Nel secondo bitmap (perdonate il disegno scadente), si possono apprezzare alcune delle quote significative del mototelaio. In particolare sono indicati:
a = asse di sterzo
Avancorsa = distanza dalla proiezione a terra dell'asse di sterzo e quella dell'asse ruota. Questa distanza determina l'autodirezionalità della ruota anteriore e quindi influisce proporzionalmente sulla stabilità di marcia. Se fosse = 0, mollando la presa del manubrio si perderebbe immediatamente il controllo del veicolo

b = baricentro

c = carico da distribuire tra le ruote

d = distanza del vettore peso "c" dall'asse ruota posteriore
d' = distanza del vettore "c" dall'asse della ruota anteriore

v = angolo incidenza al suolo dell'asse di sterzo

v' = angolo dipendente dall'inclinazione del cannotto di sterzo (non "canotto" come sento spesso nominarlo...!) rispetto al telaio che quindi non potrà in nessun caso variare a seguito del riposizionamento delle canne nelle piastre della forcella. La fissità di questo angolo, determina l'inclinazione dell'asse che il baricentro forma idealmente col fulcro della ruota posteriore a seconda dell'altezza da terra delle piastre cioè dal posizionamento delle canne  nelle piastre della forcella.
Appare ovvio che, volendo variare in maniera significativa la distribuzione dei carichi sulle ruote, l'unico sistema appare quello di aumentare la distanza [d] del baricentro dall'asse della ruota posteriore. Questa variazione, si ottiene di norma ricorrendo ad un forcellone più lungo ma, nei telai dei prototipi da corsa, è possibile ottenerla anche verticalizzando il cannotto di sterzo oppure ricorrendo a delle piastre meno disassate (tra asse sterzo e assi canne forcella) ma anche a dei fissaggi dell'asse della ruota anteriore più arretrati, modifica che comporta un identico risultato. Negli ultimi tre casi descritti, la quota che cambia è la d' che, in rapporto alla d, determina al distribuzione statica dei carichi sulle ruote.
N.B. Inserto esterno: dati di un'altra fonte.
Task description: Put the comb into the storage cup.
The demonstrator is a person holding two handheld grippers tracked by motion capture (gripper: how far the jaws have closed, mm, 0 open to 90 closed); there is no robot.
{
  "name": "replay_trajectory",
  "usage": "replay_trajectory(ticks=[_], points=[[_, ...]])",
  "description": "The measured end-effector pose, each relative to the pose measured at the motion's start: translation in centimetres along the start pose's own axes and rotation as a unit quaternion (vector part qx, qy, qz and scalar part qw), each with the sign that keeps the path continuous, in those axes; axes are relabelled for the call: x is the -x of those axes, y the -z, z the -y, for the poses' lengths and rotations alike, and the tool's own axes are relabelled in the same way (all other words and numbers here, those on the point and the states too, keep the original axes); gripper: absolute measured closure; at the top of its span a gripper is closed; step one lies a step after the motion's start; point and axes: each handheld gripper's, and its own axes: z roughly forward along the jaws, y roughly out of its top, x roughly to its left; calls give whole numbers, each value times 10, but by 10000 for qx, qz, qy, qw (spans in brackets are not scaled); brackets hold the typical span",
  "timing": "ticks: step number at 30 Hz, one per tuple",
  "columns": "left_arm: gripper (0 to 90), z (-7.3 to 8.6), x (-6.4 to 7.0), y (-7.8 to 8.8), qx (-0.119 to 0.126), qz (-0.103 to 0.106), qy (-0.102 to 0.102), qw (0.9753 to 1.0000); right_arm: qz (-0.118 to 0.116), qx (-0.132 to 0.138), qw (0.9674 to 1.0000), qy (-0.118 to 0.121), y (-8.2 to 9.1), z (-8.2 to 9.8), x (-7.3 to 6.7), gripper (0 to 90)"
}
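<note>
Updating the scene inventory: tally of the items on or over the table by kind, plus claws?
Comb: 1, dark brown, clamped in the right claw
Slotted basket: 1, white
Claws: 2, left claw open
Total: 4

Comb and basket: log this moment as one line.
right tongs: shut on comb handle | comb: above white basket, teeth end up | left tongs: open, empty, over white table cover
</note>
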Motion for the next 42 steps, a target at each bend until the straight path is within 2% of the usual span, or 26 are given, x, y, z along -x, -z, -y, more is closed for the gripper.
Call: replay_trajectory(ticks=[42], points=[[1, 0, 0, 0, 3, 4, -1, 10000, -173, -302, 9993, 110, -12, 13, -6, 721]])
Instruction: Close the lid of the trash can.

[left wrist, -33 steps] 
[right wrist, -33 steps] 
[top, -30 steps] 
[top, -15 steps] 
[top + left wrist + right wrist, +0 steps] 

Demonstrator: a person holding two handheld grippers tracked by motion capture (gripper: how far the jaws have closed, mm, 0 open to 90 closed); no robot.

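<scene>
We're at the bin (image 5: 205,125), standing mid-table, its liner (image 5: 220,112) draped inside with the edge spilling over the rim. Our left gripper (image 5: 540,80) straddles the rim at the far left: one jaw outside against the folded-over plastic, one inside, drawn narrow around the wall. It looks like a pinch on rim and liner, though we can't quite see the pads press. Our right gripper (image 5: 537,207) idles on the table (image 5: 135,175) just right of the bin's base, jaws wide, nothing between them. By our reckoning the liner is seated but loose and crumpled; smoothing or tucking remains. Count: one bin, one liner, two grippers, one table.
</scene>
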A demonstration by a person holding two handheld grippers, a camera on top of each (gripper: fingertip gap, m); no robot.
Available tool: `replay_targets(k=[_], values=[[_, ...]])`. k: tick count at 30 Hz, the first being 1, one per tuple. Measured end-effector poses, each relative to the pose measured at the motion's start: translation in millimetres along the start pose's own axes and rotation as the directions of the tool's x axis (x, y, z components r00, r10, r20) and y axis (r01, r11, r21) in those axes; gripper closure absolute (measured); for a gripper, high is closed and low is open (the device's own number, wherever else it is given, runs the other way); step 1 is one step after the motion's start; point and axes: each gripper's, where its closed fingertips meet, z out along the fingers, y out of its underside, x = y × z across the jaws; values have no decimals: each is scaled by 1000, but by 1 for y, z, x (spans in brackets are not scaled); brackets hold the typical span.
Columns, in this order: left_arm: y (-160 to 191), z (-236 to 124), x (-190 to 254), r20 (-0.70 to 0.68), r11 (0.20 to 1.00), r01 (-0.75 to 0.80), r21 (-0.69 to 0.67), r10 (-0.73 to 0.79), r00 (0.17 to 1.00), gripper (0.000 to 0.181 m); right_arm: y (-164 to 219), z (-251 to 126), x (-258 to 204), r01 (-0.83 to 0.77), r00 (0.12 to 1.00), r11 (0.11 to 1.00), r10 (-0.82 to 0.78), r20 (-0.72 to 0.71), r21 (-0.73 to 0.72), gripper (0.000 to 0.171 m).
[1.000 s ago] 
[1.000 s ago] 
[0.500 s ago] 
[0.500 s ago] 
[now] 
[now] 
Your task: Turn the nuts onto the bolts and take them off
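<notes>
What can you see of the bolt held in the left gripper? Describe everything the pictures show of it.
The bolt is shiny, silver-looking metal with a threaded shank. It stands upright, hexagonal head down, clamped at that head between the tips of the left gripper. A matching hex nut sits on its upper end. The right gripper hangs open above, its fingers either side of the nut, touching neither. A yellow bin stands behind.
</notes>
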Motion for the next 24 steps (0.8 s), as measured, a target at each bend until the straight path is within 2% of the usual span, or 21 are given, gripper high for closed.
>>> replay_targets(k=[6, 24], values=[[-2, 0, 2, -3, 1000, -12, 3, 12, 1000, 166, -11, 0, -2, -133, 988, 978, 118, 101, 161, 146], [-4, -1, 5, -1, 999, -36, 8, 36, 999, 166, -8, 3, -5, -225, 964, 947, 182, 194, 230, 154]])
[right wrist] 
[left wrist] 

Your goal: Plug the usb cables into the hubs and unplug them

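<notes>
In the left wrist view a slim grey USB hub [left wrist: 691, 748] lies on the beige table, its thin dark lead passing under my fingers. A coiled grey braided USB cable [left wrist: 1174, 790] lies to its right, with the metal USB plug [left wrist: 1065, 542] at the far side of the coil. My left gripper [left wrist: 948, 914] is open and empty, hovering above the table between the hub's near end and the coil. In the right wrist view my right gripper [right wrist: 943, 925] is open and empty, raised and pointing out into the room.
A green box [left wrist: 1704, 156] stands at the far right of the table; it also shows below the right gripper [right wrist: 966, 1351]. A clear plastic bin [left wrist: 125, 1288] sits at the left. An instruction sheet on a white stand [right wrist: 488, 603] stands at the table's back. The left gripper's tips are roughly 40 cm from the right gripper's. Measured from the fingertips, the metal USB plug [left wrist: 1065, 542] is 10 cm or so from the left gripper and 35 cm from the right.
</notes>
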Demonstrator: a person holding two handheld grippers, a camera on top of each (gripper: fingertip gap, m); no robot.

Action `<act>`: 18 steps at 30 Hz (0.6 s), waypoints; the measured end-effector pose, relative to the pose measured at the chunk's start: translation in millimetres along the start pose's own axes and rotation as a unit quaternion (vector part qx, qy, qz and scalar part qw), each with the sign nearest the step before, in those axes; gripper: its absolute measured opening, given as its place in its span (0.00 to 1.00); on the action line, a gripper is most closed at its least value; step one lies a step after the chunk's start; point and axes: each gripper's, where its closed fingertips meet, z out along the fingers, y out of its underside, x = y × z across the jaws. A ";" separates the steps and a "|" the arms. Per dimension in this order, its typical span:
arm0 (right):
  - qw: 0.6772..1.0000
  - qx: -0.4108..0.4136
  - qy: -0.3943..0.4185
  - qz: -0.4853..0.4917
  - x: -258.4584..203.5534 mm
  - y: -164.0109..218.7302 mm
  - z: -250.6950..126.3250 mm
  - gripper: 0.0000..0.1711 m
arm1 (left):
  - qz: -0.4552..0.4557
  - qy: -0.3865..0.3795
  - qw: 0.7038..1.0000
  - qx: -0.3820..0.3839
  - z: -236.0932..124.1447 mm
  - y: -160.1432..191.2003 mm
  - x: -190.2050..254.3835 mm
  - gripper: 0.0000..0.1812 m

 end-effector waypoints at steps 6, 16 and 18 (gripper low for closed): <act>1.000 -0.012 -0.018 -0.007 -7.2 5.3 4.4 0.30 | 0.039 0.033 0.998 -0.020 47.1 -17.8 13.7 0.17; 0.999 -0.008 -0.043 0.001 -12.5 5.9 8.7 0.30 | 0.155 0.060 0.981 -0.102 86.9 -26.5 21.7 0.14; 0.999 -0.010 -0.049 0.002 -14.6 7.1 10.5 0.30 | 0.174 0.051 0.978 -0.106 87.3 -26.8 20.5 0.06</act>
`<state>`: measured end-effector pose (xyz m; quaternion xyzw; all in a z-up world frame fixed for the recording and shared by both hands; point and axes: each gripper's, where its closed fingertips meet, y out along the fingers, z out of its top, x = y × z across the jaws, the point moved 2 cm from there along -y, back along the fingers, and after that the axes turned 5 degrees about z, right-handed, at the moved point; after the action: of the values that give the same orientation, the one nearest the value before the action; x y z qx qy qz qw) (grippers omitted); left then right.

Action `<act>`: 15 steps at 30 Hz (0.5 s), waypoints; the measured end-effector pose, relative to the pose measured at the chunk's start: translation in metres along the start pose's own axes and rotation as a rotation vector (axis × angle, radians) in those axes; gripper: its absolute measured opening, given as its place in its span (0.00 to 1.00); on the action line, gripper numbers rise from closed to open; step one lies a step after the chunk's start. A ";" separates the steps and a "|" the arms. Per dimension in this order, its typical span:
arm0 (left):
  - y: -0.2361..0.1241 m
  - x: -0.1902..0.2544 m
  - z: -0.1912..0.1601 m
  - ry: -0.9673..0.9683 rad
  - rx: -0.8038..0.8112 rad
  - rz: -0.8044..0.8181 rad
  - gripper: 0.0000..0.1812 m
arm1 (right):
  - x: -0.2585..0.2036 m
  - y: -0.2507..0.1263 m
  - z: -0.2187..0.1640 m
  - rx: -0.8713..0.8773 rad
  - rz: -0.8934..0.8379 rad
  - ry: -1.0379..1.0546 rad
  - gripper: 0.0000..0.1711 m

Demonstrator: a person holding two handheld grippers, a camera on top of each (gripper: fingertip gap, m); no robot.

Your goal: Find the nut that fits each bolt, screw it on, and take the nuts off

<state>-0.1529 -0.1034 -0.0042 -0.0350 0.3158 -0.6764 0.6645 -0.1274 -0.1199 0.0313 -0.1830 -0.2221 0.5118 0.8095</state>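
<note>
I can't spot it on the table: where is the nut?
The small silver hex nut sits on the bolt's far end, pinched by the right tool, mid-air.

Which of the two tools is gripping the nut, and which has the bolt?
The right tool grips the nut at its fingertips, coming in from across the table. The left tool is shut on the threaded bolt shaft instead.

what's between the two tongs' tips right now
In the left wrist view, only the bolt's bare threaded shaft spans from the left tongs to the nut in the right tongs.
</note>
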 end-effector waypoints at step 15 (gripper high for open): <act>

Da notare, infine, che abbassando il baricentro si riduce, in frenata, il trasferimento dinamico dei carichi verso l'asse anteriore. Per cui, sfilando le canne della forcella verso l'alto, un effetto abbastanza percepibile è quello di un minore abbassamento dell'avantreno in frenata con la conseguenza di una pur piccola riduzione del potere frenante della ruota anteriore a vantaggio della posteriore, quasi come se ad essere maggiormente "caricata" - almeno in frenata - risultasse quest'ultima!